TASK DETAILS: Among the entries below, retype exactly the lines starting with the one with "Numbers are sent" and going on through the one with "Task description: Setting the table", but not the pictures.

SOURCE MATERIAL:

****

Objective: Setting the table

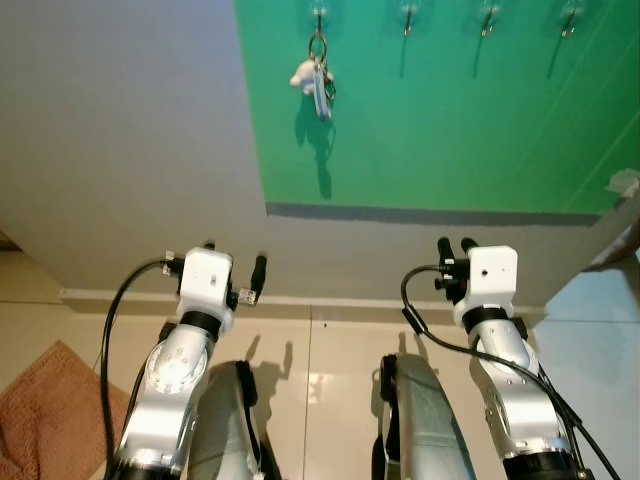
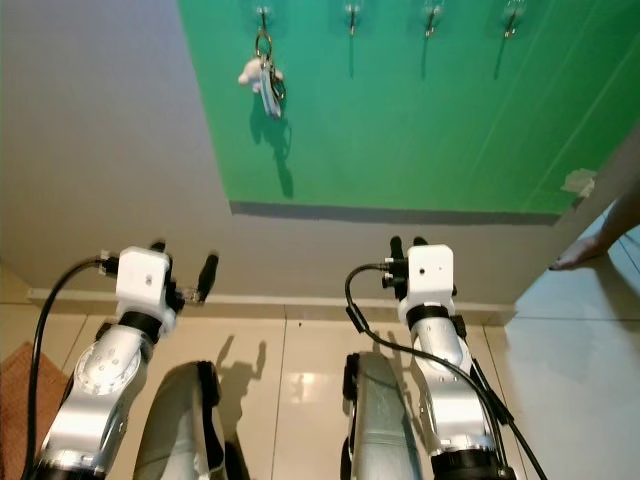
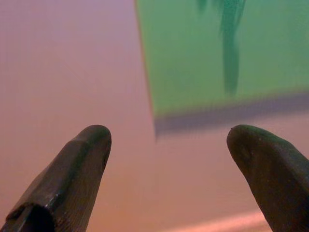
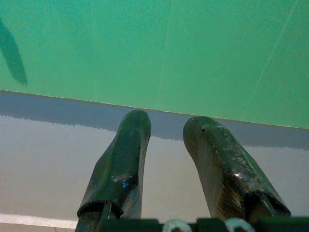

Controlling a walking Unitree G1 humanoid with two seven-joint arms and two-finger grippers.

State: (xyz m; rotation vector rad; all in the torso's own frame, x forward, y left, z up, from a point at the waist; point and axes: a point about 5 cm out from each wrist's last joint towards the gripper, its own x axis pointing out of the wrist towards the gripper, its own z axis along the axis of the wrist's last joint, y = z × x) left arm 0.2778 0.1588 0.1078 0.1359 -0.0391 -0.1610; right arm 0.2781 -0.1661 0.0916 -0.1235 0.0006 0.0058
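Two grippers point at a wall, and nothing for a table setting lies in front of them, so the task's thing cannot be placed. The left gripper (image 1: 233,262) is raised before the grey part of the wall (image 1: 120,130), its two black fingers (image 3: 72,169) spread wide apart with nothing between them. The right gripper (image 1: 456,247) is held at about the same height further right, its fingers (image 4: 120,164) close together with a narrow gap between the tips, also holding nothing. Ahead of it is a green panel (image 1: 450,110) with a dark grey band along its lower edge. Near the top of the panel runs a row of four hooks (image 1: 408,12), and from the leftmost one hangs a bunch of keys (image 1: 318,75) with a small white charm, casting a shadow down the green. Below the wall a pale skirting meets a glossy beige tiled floor (image 1: 330,370). A reddish-brown mat (image 1: 45,415) lies on the floor at the robot's left. At the right edge of the right eye view, a person's bare foot (image 2: 590,245) rests on the pale floor.
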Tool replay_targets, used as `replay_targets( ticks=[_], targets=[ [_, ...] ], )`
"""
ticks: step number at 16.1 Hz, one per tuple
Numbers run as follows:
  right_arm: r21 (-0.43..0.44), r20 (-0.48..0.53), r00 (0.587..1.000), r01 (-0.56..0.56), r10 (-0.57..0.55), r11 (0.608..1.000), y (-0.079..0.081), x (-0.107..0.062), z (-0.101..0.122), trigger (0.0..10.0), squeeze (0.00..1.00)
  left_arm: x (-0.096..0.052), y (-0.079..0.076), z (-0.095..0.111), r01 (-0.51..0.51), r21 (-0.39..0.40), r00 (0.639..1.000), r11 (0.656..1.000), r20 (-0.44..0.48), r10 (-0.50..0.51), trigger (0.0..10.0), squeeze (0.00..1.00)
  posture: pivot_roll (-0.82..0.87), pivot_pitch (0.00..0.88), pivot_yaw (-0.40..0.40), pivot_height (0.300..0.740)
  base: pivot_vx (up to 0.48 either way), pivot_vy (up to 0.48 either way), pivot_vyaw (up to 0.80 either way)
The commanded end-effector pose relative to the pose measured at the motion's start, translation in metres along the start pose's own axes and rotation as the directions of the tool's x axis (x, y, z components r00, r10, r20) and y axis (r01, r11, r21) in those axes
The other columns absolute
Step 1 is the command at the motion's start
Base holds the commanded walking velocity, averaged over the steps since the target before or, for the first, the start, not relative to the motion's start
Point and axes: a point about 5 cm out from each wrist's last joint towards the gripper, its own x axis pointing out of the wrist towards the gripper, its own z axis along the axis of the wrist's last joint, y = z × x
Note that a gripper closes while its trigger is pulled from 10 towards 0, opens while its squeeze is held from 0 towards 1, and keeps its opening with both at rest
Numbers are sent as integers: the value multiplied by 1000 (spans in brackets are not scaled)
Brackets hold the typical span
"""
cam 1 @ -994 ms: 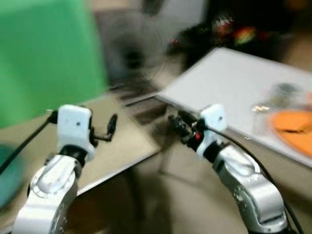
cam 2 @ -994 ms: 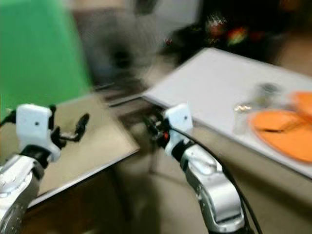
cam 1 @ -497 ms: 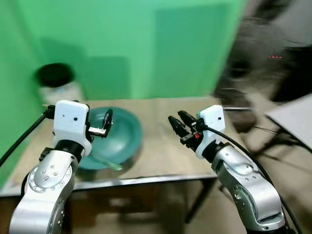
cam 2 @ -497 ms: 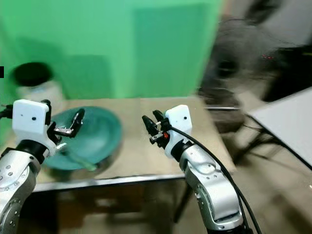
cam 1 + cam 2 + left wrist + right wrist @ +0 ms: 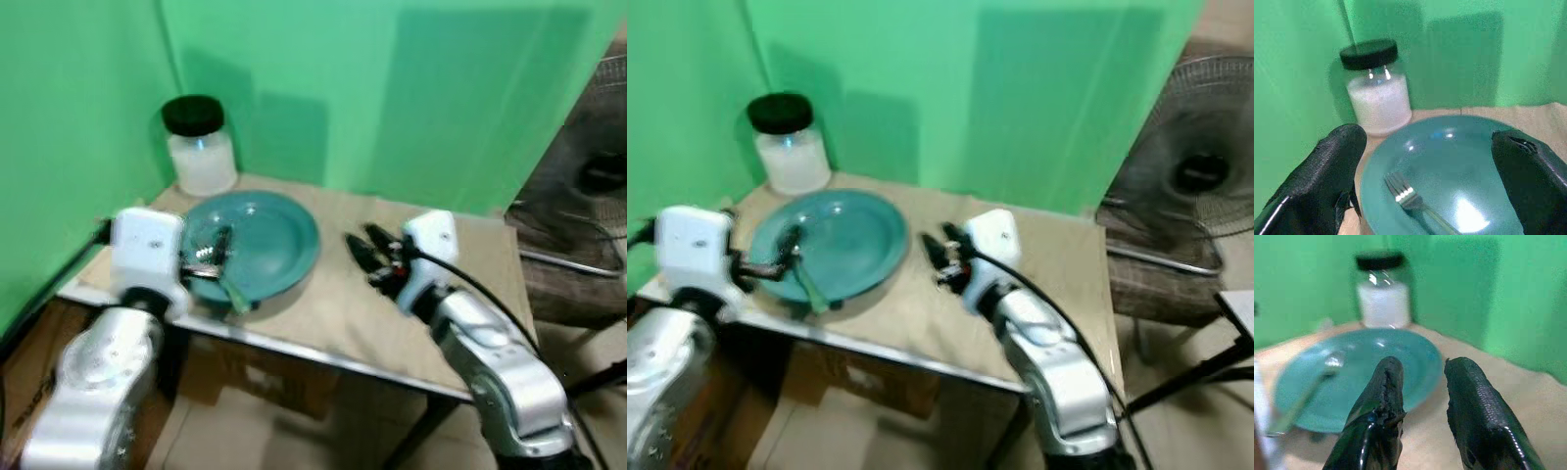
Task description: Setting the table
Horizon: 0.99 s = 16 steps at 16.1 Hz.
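Inside the teal plate (image 5: 1449,161) lies a fork (image 5: 1415,200), apparently; both grippers' fingers gape.

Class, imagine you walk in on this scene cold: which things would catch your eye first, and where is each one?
A teal plate sits on the small tan table against a bright green backdrop, with a fork lying in it. Behind the plate, in the corner, stands a glass jar of white contents with a black lid. The left gripper hovers open over the plate; the right gripper is beside it.

walls: green backdrop (image 5: 411,88) | desk (image 5: 460,294): tan top | right: seemingly a standing fan (image 5: 1190,186) | floor (image 5: 265,441): beige
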Motion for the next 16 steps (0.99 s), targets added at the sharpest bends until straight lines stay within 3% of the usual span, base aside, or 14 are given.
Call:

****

RESPONSE:
Numbers are sent as integers: the value multiplied by 1000 (spans in brackets are not scaled)
Brackets hold the typical span
"""
cam 1 @ -994 ms: 
cam 2 @ -994 ms: 
cam 1 @ -497 ms: 
cam 2 @ -497 ms: 
cam 1 + cam 2 + left wrist + right wrist @ +0 ms: 
Task description: Setting the table

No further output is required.